Freeman and Medoff (1984, 105) employed two methods to test their hypothesis regarding turnover rates and grievance procedures. The first involved an analysis of the impact of unionism on the quits of workers with varying degrees of job satisfaction, with the assumption that those who are most dissatisfied are more likely to raise a grievance than those who are satisfied with their employment situation. They found that quit rates rose much less quickly in unionized organizations than in non-union organizations as dissatisfaction levels rose and attribute the lower quit rates to the availability of a ‘voice’ mechanism in the form of a grievance procedure. The second test of their hypothesis (1984, 105-6) involved the comparison of unionized workers in organizations with different types of grievance procedures, with the assumption that the stronger or more inclusive the grievance procedure, the lower the turnover rate. Using data from the Bureau of Labor Statistics (BLS), Freeman and Medoff concluded that job tenure was greater among unionized workers in organizations where grievance procedures had wider scope. The presence of a grievance procedure, then, enables employees to exercise their ‘voice’ as opposed to ‘exit’ option and therefore assists in the reduction of employee turnover.
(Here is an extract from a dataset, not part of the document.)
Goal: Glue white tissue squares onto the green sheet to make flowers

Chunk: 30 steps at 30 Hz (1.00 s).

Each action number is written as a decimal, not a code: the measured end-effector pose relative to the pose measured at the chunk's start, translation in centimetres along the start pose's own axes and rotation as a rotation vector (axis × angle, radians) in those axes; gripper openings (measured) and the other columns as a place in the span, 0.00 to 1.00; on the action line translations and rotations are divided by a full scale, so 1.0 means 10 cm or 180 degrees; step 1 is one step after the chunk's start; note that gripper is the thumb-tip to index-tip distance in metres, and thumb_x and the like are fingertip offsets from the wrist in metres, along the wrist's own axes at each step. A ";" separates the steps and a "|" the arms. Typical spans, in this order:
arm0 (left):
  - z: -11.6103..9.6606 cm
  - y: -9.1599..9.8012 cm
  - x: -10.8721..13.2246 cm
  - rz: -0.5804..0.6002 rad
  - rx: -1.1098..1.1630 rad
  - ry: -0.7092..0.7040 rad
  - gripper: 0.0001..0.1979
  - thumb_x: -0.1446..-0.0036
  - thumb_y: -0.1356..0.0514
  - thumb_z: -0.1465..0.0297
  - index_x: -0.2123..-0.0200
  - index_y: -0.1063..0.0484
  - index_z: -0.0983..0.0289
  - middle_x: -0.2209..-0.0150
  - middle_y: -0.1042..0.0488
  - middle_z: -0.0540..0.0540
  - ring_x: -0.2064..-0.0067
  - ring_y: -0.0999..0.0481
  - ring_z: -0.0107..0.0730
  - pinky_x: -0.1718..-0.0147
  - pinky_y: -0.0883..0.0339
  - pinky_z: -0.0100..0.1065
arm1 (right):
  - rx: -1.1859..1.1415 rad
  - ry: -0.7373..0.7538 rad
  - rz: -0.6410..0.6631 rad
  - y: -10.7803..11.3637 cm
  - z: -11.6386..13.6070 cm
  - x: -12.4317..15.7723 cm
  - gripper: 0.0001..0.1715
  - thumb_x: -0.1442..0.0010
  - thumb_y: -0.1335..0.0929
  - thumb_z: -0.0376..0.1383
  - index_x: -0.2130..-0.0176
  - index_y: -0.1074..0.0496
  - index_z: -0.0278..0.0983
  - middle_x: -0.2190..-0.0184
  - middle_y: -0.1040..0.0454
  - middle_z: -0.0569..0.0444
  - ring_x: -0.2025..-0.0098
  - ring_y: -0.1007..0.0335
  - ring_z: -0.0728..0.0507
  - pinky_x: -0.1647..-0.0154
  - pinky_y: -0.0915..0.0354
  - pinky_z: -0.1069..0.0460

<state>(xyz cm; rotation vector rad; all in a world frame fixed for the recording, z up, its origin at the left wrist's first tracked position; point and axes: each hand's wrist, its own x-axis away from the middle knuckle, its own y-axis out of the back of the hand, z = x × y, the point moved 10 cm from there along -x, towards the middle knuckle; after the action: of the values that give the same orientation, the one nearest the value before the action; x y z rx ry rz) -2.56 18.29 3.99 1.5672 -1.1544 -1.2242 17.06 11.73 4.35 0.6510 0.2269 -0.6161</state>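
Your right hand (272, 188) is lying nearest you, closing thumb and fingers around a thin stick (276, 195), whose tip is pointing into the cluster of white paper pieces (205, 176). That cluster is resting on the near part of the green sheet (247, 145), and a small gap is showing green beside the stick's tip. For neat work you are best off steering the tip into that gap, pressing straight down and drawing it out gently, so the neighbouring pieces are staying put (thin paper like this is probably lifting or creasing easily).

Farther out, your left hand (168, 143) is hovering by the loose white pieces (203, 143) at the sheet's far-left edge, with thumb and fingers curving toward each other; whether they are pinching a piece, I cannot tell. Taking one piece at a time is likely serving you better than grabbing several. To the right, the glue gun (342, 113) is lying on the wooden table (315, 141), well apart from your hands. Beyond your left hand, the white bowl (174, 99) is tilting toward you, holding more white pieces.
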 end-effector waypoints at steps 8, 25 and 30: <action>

Benefits of the Grievance Procedure
The grievance procedure’s most widely recognized benefit is as a conflict management and dispute resolution mechanism. It provides a peaceful means to reduce the pressures and fears of employees and to settle workplace disputes without stoppage of work or resort to economic sanctions (Staudohar 1977, 6; Lewin 1983, 127-8; Lewin and Peterson 1988, 27).
It also compensates for ambiguity in contract language by permitting ‘the contract to be construed in the light of the many different events that occur during the day-to-day operation of a plant and in the context of potentially conflicting interpretations of the contract by workers, union representatives, and managers’ (Thomson 1974, 1).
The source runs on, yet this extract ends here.